### Task to carry out
An exact copy of all the data below is needed.
==========
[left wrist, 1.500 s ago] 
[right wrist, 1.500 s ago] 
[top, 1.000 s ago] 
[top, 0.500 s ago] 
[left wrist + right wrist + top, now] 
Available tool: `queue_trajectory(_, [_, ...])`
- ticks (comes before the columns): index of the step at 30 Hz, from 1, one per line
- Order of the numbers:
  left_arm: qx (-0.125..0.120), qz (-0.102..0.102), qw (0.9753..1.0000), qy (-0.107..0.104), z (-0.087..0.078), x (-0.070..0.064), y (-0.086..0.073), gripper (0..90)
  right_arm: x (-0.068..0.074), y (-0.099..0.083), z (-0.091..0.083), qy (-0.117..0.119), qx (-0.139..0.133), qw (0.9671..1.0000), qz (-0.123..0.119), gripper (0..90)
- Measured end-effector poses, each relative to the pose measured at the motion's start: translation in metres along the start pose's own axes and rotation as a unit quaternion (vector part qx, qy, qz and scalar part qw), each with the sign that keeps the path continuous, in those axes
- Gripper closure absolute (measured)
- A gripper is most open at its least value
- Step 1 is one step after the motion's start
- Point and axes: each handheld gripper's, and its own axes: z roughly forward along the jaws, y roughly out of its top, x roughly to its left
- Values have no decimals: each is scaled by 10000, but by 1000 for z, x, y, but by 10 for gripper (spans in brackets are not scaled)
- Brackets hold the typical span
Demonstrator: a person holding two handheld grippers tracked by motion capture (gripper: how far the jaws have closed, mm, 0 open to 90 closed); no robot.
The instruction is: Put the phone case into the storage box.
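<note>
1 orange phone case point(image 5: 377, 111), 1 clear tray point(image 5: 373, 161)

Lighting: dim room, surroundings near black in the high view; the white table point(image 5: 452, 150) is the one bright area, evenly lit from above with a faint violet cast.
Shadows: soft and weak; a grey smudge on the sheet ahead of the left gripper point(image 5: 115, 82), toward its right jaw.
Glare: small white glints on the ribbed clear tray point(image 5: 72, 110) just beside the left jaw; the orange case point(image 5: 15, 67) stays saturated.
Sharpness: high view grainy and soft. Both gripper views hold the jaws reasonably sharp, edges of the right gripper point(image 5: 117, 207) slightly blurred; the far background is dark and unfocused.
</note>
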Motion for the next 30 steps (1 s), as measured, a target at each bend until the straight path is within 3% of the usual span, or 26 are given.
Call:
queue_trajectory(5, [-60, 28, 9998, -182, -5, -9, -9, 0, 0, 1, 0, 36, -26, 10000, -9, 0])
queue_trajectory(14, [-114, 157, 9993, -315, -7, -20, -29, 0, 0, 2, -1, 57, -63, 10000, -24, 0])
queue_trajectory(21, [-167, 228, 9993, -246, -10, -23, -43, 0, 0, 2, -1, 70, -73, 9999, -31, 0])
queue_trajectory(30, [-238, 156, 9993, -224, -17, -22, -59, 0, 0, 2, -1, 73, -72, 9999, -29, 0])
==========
### Finished task
[left wrist, 1.500 s ago] 
[right wrist, 1.500 s ago] 
[top, 1.000 s ago] 
[top, 0.500 s ago] 
[left wrist + right wrist + top, now] 
Available tool: `queue_trajectory(_, [_, ...])`
- ticks (comes before the columns): index of the step at 30 Hz, from 1, one per line
- Order of the numbers:
  left_arm: qx (-0.125..0.120), qz (-0.102..0.102), qw (0.9753..1.0000), qy (-0.107..0.104), z (-0.087..0.078), x (-0.070..0.064), y (-0.086..0.073), gripper (0..90)
  right_arm: x (-0.068..0.074), y (-0.099..0.083), z (-0.091..0.083), qy (-0.117..0.119), qx (-0.139..0.133), qw (0.9671..1.0000), qz (-0.123..0.119), gripper (0..90)
- Measured end-effector poses, each relative to the pose measured at the motion's start: translation in metres along the start pose's own axes and rotation as a unit quaternion (vector part qx, qy, qz and scalar part qw), each with the sign that keeps the path continuous, in those axes
- Gripper closure absolute (measured)
- A gripper is most open at its least value
- Step 1 is one step after the motion's start
- Point and axes: each handheld gripper's, and its own axes: z roughly forward along the jaws, y roughly out of its top, x roughly to its left
- Values have no decimals: each is scaled by 10000, but by 1000 for z, x, y, but by 10 for gripper (spans in brackets are not scaled)
- Brackets hold the typical span
Demonstrator: a person holding two handheld grippers tracked by motion capture (gripper: how far the jaws have closed, mm, 0 open to 90 closed); no robot.
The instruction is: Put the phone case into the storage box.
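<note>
1 orange phone case point(image 5: 377, 111), 1 clear tray point(image 5: 373, 161)

Lighting: dim room, surroundings near black in the high view; the white table point(image 5: 452, 150) is the one bright area, evenly lit from above with a faint violet cast.
Shadows: soft and weak; a grey smudge on the sheet ahead of the left gripper point(image 5: 115, 82), toward its right jaw.
Glare: small white glints on the ribbed clear tray point(image 5: 72, 110) just beside the left jaw; the orange case point(image 5: 15, 67) stays saturated.
Sharpness: high view grainy and soft. Both gripper views hold the jaws reasonably sharp, edges of the right gripper point(image 5: 117, 207) slightly blurred; the far background is dark and unfocused.
</note>
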Motion for the next 30 steps (1 s), as measured, a target at each bend until the straight path is within 3% of the usual span, or 26 are given.
Call:
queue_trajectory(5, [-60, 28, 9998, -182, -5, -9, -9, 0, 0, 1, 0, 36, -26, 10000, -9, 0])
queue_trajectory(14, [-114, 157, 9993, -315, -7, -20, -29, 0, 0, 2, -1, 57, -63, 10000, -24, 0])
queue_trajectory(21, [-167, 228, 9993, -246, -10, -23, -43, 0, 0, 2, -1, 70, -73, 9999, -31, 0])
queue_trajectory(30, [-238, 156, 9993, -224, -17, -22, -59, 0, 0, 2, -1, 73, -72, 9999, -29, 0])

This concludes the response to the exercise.